The afternoon sun falls slowly behind the eucalyptus trees. The leaves quiver. Friday’s first star makes its appearance in the dark sky. Lascano hears the sound of the screen door opening, Ramona’s steps on the quartzite path set with shells. The breeze carries her perfume ahead of her, announcing her arrival.
Time to go inside. Will you give me a hand? That’s what I’m here for.
Lascano no longer needs help getting up. They both know that, but Ramona leans down so he can put his arm around her shoulders.

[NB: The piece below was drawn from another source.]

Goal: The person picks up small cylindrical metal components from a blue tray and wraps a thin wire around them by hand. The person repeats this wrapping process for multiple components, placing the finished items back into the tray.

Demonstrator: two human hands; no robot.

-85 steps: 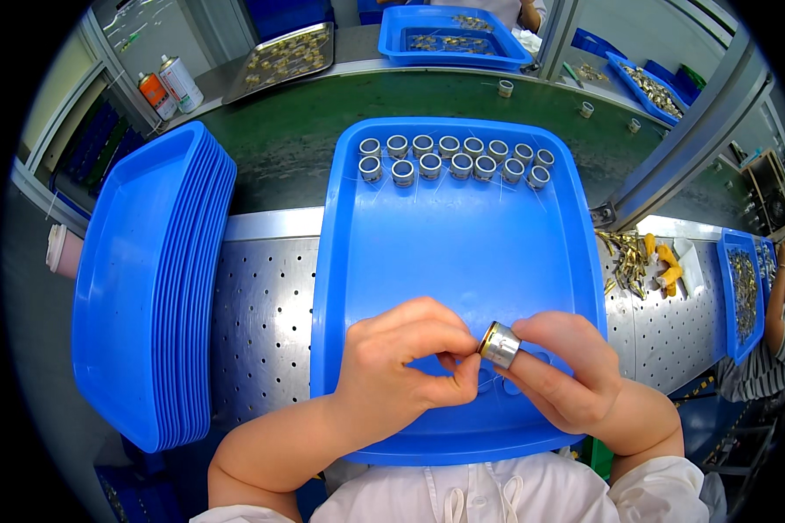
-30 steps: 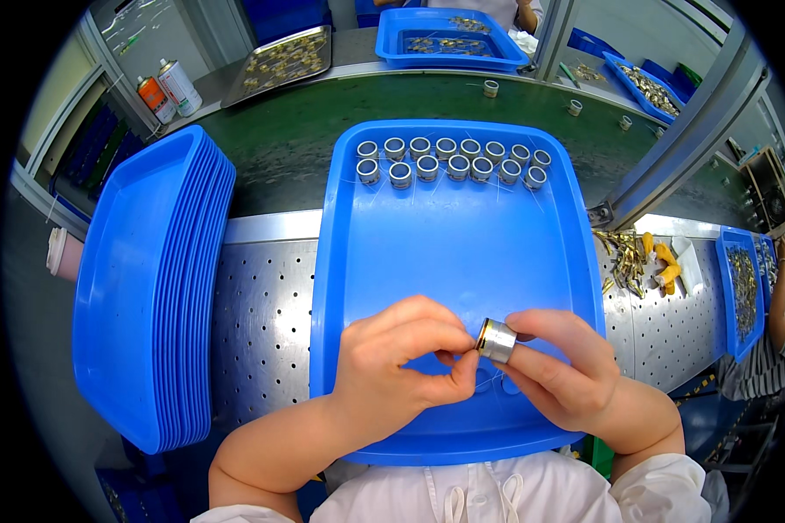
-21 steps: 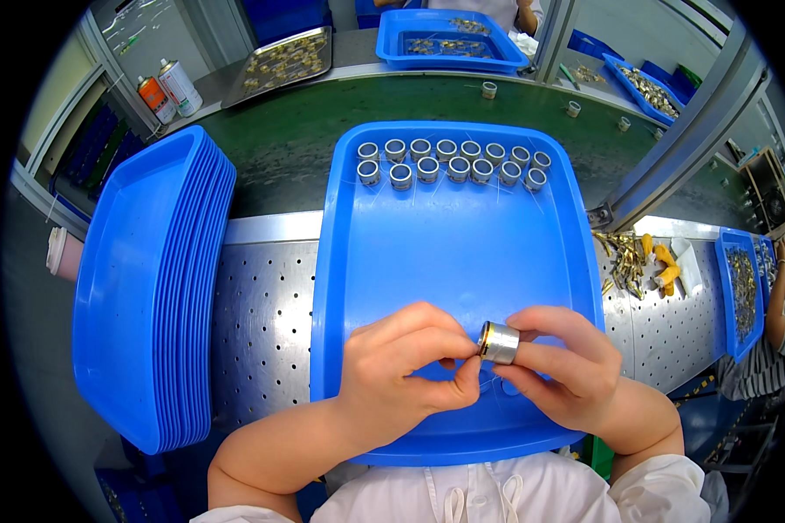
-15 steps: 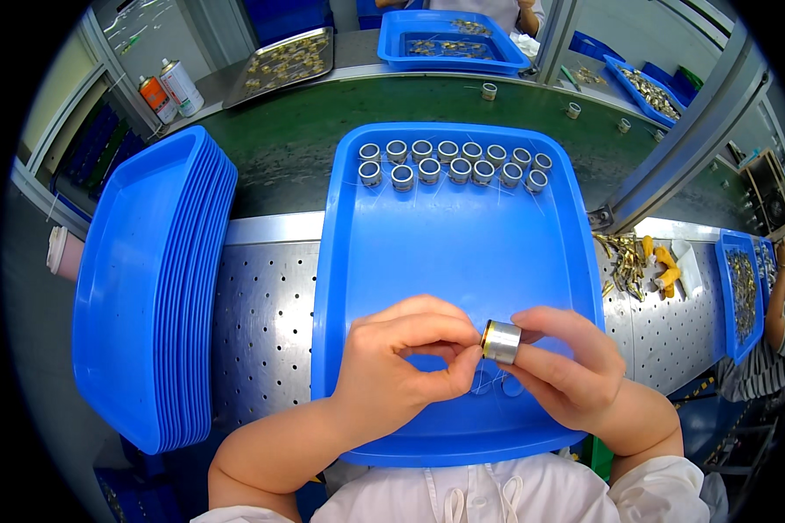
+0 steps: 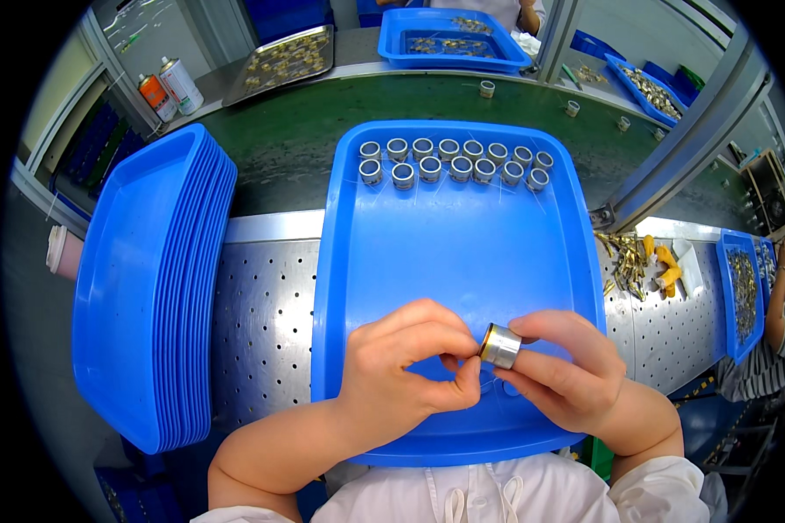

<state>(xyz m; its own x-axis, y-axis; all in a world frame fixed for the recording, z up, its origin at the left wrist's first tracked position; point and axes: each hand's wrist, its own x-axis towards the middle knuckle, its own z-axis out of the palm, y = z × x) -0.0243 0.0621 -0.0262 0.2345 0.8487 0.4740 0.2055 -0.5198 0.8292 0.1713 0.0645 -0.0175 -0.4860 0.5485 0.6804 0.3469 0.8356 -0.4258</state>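
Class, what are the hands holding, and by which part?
A silver metal cylinder: the right hand grips its right end; the left hand has fingertips at its left rim.

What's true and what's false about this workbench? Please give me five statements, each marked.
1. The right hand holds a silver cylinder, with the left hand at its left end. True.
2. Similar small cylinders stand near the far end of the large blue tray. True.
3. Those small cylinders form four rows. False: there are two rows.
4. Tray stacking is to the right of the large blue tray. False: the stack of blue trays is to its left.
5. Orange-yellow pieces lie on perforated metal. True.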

She holds him around the waist and helps him stand up. Once on his feet, he closes his eyes to better feel this woman’s proximity. In his mind he inevitably makes comparisons. Where he expects to find a curve, there’s bone; where his hand predicts hair, there’s smoothness. His touch remembers, longs
for another body. There’s something false about this closeness. His reservations are fleeting, the unexpected makes way for curiosity.
I’m not so sure you still need help. You have no idea how much I do.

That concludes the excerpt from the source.